> **ASSIGNED TASK**
Your task is to filter the data below down to the lines holding "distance".

> **STORED DATA**
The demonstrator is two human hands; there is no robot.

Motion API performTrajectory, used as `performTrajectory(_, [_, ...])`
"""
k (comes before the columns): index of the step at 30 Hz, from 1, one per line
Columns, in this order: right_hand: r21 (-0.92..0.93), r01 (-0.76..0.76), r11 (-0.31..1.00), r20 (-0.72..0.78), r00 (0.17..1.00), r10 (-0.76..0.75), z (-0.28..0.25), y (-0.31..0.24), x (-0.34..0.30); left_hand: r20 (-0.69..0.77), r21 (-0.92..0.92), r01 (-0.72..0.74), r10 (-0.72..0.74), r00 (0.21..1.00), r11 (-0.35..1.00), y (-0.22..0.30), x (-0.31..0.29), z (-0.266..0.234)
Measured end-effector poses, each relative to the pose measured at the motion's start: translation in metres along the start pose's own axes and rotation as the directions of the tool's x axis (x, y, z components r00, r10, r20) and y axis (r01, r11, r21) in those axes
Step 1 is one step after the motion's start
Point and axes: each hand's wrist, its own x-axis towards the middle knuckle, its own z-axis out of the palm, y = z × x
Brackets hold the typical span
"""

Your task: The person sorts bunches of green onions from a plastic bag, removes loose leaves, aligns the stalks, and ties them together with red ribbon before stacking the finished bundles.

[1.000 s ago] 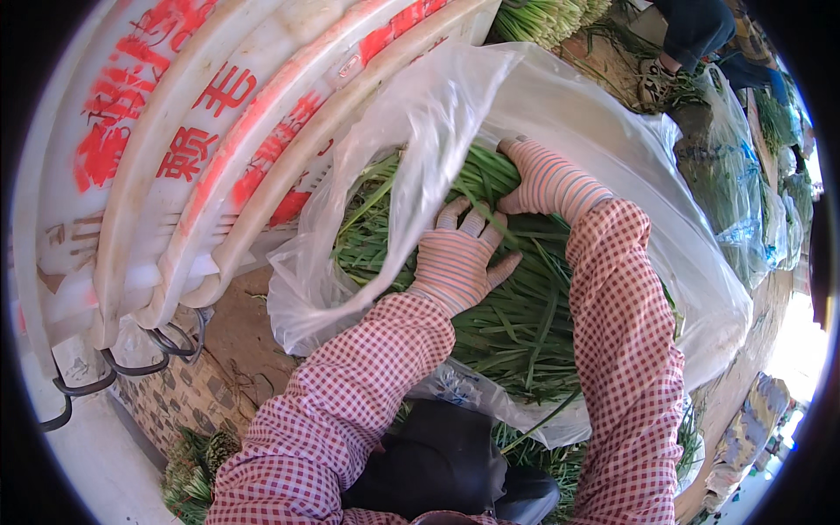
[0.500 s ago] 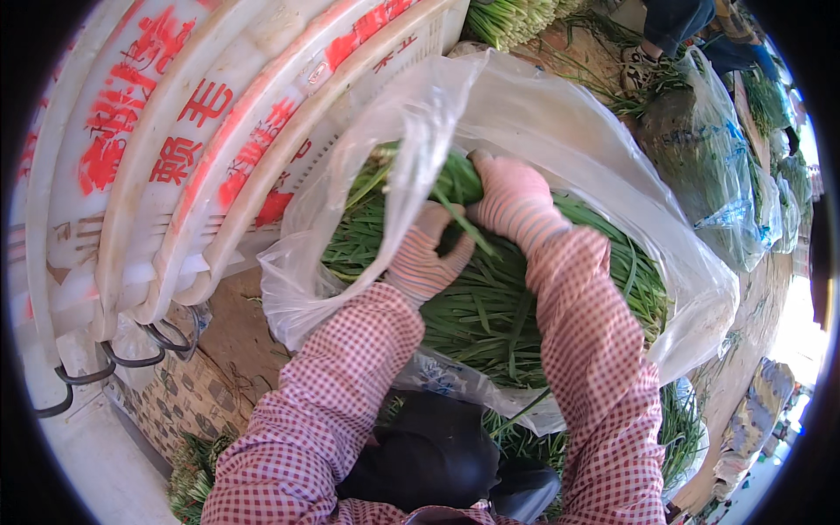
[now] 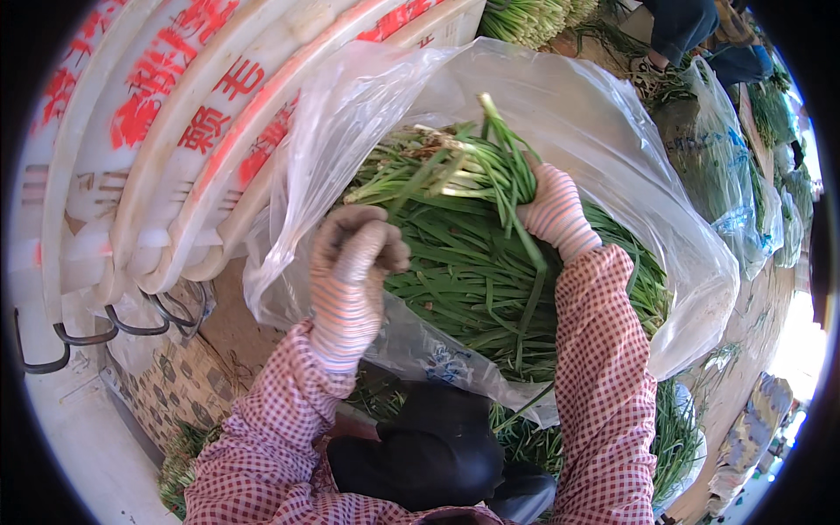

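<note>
Inside a large clear plastic bag lies a thick layer of garlic chives. My right hand, in a striped glove, is closed round a bundle of garlic chives at the bag's far side. The bundle's pale stem ends point left, and a few stalks stick up or hang loose. My left hand, in a matching soiled glove, is over the bag's near left edge. Its fingers are loosely curled in and nothing shows in them. The tips of my right fingers are hidden behind the bundle.
White plastic panels with red markings stand at the left, with black metal loops below. More chives are heaped at the far side. Filled plastic bags and a person's legs are at the right.
My left hand has come away from the chives and drawn back to the left. My right hand has moved slightly right, and the bundle's pale stem ends now show above the bag's contents.
</note>
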Motion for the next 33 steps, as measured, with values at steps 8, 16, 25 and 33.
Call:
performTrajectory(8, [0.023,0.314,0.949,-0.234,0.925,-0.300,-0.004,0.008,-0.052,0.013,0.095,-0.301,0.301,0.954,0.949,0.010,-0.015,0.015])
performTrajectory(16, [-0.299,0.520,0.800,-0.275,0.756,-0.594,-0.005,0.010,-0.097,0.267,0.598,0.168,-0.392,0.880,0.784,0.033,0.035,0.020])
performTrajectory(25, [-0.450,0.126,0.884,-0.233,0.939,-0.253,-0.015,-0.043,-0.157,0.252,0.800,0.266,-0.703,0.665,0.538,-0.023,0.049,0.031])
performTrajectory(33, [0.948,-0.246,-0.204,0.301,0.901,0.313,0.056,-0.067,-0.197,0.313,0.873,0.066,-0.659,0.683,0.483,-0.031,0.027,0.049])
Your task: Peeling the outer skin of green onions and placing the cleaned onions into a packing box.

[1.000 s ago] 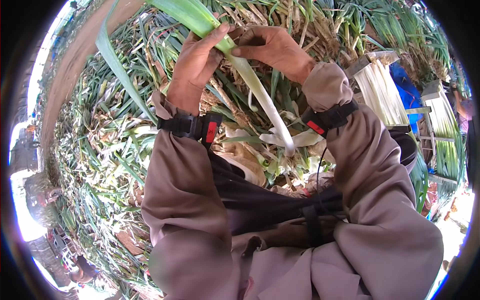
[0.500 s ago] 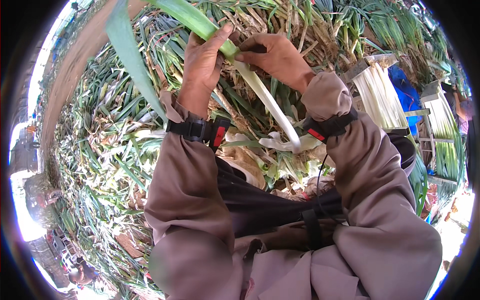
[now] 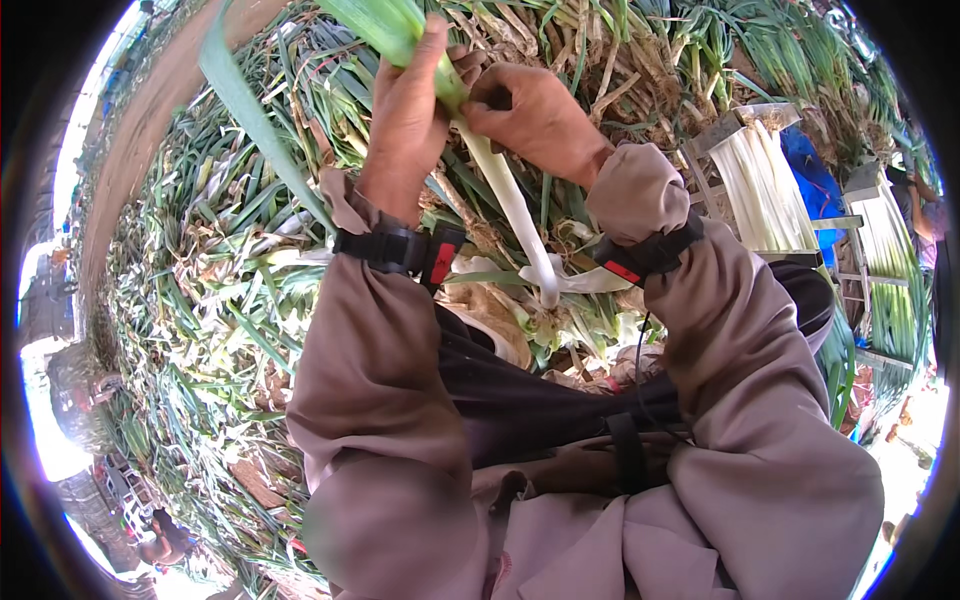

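A leek (image 3: 510, 195) with a white stem and broad green leaves slants across the space in front of me, its white root end pointing toward my lap. My left hand (image 3: 408, 125) is closed round the leek where the green part begins, thumb up along it. Just below that, my right hand (image 3: 535, 115) pinches at the leek's outer layer, fingertips pressed together against the stem. A long leaf (image 3: 250, 115) hangs loose to the left of my left hand. Behind both hands lie heaped leek leaves and roots.
Peeled leeks (image 3: 765, 185) lie in a metal rack at the right, with a second filled rack (image 3: 885, 240) beyond and a blue sheet (image 3: 812, 180) between. Leaf scraps (image 3: 210, 330) pile up at the left. Unpeeled leeks (image 3: 640, 60) are stacked at the far side. Another person (image 3: 165, 540) is at the lower left.
The leek's white end has swung left and slightly down. My right hand has shifted a little left, staying pinched at the stem; my left hand keeps its hold.
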Tool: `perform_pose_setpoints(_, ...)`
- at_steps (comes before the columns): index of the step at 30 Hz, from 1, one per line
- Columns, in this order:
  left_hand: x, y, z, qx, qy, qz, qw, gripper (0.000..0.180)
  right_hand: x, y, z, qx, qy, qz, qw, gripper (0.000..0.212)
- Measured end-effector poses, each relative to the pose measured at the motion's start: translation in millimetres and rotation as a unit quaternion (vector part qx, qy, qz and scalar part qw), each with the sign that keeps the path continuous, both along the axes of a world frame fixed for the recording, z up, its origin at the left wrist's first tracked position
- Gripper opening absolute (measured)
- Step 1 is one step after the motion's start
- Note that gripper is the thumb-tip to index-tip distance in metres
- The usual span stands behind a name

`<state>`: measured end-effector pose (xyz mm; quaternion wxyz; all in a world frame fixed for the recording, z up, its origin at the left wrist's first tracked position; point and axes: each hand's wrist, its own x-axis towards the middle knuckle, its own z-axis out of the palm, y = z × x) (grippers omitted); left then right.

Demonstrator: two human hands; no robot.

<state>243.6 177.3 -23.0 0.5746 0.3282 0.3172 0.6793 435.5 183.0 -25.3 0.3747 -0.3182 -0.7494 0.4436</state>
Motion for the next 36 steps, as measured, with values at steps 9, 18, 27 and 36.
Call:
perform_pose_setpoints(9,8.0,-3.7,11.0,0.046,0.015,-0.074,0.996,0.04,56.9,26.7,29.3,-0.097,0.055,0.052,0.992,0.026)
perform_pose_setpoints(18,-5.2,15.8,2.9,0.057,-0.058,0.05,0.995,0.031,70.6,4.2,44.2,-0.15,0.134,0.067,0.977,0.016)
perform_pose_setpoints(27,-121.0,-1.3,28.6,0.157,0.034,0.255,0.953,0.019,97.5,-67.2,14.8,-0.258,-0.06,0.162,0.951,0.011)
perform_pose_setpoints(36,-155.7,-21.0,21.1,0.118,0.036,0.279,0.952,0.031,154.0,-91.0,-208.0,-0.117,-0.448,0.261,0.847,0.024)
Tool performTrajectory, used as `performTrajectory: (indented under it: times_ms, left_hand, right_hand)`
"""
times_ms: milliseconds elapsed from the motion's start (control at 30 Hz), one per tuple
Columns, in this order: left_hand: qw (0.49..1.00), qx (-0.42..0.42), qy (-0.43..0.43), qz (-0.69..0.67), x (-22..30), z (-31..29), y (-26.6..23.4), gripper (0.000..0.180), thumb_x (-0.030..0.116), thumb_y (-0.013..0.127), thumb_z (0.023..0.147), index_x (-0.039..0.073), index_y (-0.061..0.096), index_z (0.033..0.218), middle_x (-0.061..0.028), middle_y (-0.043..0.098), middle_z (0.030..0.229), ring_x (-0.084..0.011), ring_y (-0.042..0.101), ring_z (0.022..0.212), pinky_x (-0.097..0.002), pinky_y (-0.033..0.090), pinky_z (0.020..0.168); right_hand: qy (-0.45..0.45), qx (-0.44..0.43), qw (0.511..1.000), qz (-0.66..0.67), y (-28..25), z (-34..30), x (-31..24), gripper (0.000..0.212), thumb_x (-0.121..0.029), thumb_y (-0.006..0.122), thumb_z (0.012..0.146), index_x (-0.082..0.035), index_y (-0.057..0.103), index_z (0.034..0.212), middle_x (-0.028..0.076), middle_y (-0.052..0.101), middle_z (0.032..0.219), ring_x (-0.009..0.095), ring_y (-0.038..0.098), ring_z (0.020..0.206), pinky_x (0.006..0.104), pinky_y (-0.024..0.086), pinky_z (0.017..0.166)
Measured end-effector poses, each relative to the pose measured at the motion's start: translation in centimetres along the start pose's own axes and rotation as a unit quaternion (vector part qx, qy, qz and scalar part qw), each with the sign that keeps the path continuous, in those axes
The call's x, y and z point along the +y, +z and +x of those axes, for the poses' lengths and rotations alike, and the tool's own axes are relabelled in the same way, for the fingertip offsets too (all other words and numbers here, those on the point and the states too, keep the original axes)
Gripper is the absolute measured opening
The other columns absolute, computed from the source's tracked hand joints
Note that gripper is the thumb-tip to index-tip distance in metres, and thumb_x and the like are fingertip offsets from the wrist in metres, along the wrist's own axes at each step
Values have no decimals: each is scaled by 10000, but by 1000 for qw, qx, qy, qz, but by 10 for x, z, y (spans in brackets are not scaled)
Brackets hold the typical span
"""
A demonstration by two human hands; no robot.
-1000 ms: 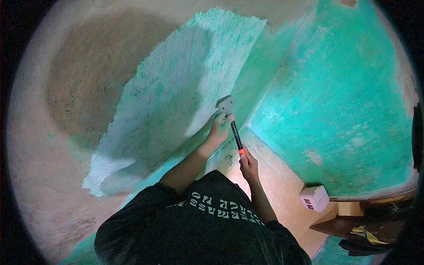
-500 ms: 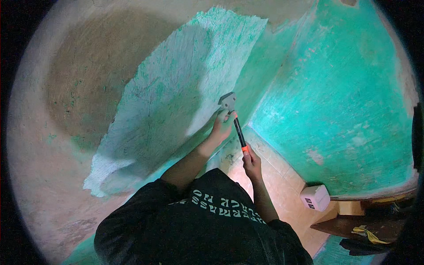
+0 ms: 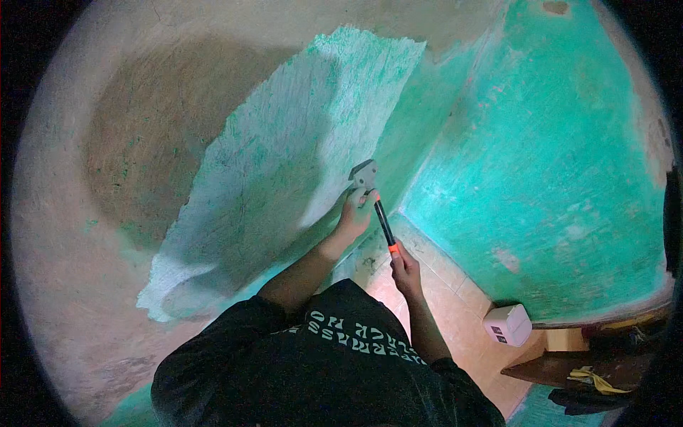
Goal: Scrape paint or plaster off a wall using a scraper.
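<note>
Scraper (image 3: 383, 218) mid-frame on my feed; left to right I log brown wall (image 3: 163, 128), which I judge done; pale patch (image 3: 277, 149), seemingly part-stripped; left hand (image 3: 353, 215), fingers clamped below the blade (image 3: 364, 172); right hand (image 3: 405, 269), fingers wrapped round the handle (image 3: 394, 248); green wall (image 3: 541, 164), likely left to do.

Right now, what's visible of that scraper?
The scraper has a pale grey head with dark spots and a darker edge, seemingly metal, on a slim black handle with orange sections. It slants, head up and leftward. The left grip holds it near the head, the right grip lower; edge contact with the wall is unclear.
</note>
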State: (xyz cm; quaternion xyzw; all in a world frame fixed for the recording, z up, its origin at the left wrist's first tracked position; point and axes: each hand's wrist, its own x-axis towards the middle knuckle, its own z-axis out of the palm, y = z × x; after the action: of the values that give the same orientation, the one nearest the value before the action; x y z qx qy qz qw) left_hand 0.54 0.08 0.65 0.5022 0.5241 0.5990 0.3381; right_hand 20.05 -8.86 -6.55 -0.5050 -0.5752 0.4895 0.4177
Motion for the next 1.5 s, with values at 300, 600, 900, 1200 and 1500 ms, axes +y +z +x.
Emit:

> **RESPONSE BELOW**
- Note that gripper is the thumb-tip to index-tip distance in metres
Note that gripper is the thumb-tip to index-tip distance in metres, and thumb_x and the like are fingertip offsets from the wrist in metres, along the wrist's own axes at each step

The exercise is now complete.